**Work required**
Restate each record exactly as it was written.

===== Entries supplied =====

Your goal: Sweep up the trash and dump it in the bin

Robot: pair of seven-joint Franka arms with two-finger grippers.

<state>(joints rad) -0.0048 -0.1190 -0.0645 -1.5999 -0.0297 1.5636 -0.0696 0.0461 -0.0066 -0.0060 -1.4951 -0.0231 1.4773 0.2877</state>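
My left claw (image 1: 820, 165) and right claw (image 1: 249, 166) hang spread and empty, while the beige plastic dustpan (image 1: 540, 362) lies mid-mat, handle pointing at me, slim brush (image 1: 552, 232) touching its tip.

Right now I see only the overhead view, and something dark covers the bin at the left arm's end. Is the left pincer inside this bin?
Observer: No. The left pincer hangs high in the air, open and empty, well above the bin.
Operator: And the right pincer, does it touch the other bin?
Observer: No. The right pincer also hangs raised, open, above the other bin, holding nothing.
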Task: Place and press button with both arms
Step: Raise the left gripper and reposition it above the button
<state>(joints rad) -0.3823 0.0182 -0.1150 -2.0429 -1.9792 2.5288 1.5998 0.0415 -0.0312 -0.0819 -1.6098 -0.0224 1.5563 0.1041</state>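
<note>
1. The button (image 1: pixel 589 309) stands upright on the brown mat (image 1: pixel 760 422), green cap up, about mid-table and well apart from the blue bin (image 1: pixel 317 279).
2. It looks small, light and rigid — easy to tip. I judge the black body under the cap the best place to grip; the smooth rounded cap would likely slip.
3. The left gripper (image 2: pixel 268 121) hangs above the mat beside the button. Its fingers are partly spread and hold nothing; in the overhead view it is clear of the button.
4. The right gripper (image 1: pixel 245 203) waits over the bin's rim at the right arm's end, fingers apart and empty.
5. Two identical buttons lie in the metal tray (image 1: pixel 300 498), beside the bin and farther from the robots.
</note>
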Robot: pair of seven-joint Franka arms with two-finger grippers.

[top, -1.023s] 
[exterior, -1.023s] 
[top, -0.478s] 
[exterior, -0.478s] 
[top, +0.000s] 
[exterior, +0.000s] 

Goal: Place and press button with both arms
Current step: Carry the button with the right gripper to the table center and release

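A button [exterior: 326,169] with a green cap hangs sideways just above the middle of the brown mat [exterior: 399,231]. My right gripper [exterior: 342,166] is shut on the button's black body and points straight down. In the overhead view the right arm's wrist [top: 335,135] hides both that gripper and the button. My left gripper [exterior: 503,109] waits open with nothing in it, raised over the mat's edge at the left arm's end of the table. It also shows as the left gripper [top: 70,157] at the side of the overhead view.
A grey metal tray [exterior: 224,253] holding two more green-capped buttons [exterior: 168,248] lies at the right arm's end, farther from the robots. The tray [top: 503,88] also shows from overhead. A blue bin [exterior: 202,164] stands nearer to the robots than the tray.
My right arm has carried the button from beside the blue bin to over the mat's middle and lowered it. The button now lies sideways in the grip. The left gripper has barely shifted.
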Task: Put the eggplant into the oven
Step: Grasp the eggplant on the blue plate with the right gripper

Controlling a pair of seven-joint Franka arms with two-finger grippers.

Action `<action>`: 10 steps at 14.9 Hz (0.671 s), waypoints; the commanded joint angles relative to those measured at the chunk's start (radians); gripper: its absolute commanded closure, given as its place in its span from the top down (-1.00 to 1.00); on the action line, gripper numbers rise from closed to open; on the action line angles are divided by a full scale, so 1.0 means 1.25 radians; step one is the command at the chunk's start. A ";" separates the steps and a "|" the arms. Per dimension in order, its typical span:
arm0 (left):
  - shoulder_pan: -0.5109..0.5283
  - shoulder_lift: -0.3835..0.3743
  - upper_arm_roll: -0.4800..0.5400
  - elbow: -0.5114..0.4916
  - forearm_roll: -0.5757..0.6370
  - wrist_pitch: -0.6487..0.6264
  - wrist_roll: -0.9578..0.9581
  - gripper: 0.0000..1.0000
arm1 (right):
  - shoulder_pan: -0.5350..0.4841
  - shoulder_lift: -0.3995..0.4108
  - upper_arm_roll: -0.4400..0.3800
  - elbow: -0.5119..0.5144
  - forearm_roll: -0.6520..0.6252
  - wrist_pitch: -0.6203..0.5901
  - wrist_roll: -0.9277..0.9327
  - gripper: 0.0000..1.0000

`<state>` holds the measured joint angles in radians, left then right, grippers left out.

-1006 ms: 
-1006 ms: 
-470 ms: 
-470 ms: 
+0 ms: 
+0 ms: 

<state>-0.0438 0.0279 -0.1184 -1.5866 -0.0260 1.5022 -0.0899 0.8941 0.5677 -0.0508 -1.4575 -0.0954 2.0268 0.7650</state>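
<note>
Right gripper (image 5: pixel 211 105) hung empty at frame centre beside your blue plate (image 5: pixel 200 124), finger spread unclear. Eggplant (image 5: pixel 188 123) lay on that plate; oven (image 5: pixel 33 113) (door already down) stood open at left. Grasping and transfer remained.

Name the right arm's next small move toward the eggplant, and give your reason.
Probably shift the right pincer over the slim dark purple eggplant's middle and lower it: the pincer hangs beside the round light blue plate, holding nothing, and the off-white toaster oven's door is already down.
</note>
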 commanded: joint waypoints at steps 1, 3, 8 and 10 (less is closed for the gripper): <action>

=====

**Output for this task**
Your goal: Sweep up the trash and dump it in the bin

Robot: pair of seven-joint Franka arms with two-finger grippers.

<state>(joints rad) -0.0048 -0.1190 -0.0645 -1.5999 -0.0297 1.5636 -0.0696 0.0461 -0.0066 -0.0060 -1.4951 -0.0231 1.4773 0.2877</state>
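My left claw (image 1: 820, 165) and right claw (image 1: 249, 166) hang spread and empty, while the beige plastic dustpan (image 1: 540, 362) lies mid-mat, handle pointing at me, slim brush (image 1: 552, 232) touching its tip.

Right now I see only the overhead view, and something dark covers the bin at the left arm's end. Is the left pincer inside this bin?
Observer: No. The left pincer hangs high in the air, open and empty, well above the bin.
Operator: And the right pincer, does it touch the other bin?
Observer: No. The right pincer also hangs raised, open, above the other bin, holding nothing.
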Task: Place and press button with both arms
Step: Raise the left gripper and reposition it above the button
<state>(joints rad) -0.3823 0.0182 -0.1150 -2.0429 -1.9792 2.5288 1.5998 0.0415 -0.0312 -0.0819 -1.6098 -0.0224 1.5563 0.1041</state>
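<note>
1. The button (image 1: pixel 589 309) stands upright on the brown mat (image 1: pixel 760 422), green cap up, about mid-table and well apart from the blue bin (image 1: pixel 317 279).
2. It looks small, light and rigid — easy to tip. I judge the black body under the cap the best place to grip; the smooth rounded cap would likely slip.
3. The left gripper (image 2: pixel 268 121) hangs above the mat beside the button. Its fingers are partly spread and hold nothing; in the overhead view it is clear of the button.
4. The right gripper (image 1: pixel 245 203) waits over the bin's rim at the right arm's end, fingers apart and empty.
5. Two identical buttons lie in the metal tray (image 1: pixel 300 498), beside the bin and farther from the robots.
</note>
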Robot: pair of seven-joint Franka arms with two-finger grippers.

[top, -1.023s] 
[exterior, -1.023s] 
[top, -0.478s] 
[exterior, -0.478s] 
[top, +0.000s] 
[exterior, +0.000s] 

Goal: Place and press button with both arms
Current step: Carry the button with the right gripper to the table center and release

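A button [exterior: 326,169] with a green cap hangs sideways just above the middle of the brown mat [exterior: 399,231]. My right gripper [exterior: 342,166] is shut on the button's black body and points straight down. In the overhead view the right arm's wrist [top: 335,135] hides both that gripper and the button. My left gripper [exterior: 503,109] waits open with nothing in it, raised over the mat's edge at the left arm's end of the table. It also shows as the left gripper [top: 70,157] at the side of the overhead view.
A grey metal tray [exterior: 224,253] holding two more green-capped buttons [exterior: 168,248] lies at the right arm's end, farther from the robots. The tray [top: 503,88] also shows from overhead. A blue bin [exterior: 202,164] stands nearer to the robots than the tray.
My right arm has carried the button from beside the blue bin to over the mat's middle and lowered it. The button now lies sideways in the grip. The left gripper has barely shifted.
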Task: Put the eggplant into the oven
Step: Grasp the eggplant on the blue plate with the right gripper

Controlling a pair of seven-joint Franka arms with two-finger grippers.

Action `<action>`: 10 steps at 14.9 Hz (0.671 s), waypoints; the commanded joint angles relative to those measured at the chunk's start (radians); gripper: its absolute commanded closure, given as its place in its span from the top down (-1.00 to 1.00); on the action line, gripper numbers rise from closed to open; on the action line angles are divided by a full scale, so 1.0 means 1.25 radians; step one is the command at the chunk's start. A ";" separates the steps and a "|" the arms. Per dimension in order, its typical span:
arm0 (left):
  - shoulder_pan: -0.5109..0.5283
  - shoulder_lift: -0.3835..0.3743
  - upper_arm_roll: -0.4800..0.5400
  - elbow: -0.5114..0.4916
  - forearm_roll: -0.5757..0.6370
  - wrist_pitch: -0.6487..0.6264
  - wrist_roll: -0.9578..0.9581
  - gripper: 0.0000..1.0000
arm1 (right):
  - shoulder_pan: -0.5350..0.4841
  - shoulder_lift: -0.3995..0.4108
  - upper_arm_roll: -0.4400..0.3800
  - elbow: -0.5119..0.5144
  - forearm_roll: -0.6520..0.6252
  - wrist_pitch: -0.6203..0.5901
  - wrist_roll: -0.9277..0.9327
  - gripper: 0.0000..1.0000

`<state>` holds the measured joint angles in radians, left then right, grippers left out.

-1006 ms: 
-1006 ms: 
-470 ms: 
-470 ms: 
+0 ms: 
+0 ms: 

<state>-0.0438 0.0279 -0.1184 -1.5866 -0.0260 1.5022 -0.0899 0.8941 0.5677 -0.0508 -1.4575 -0.0954 2.0268 0.7650</state>
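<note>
Right gripper (image 5: pixel 211 105) hung empty at frame centre beside your blue plate (image 5: pixel 200 124), finger spread unclear. Eggplant (image 5: pixel 188 123) lay on that plate; oven (image 5: pixel 33 113) (door already down) stood open at left. Grasping and transfer remained.

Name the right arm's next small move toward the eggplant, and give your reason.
Probably shift the right pincer over the slim dark purple eggplant's middle and lower it: the pincer hangs beside the round light blue plate, holding nothing, and the off-white toaster oven's door is already down.
</note>
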 commanded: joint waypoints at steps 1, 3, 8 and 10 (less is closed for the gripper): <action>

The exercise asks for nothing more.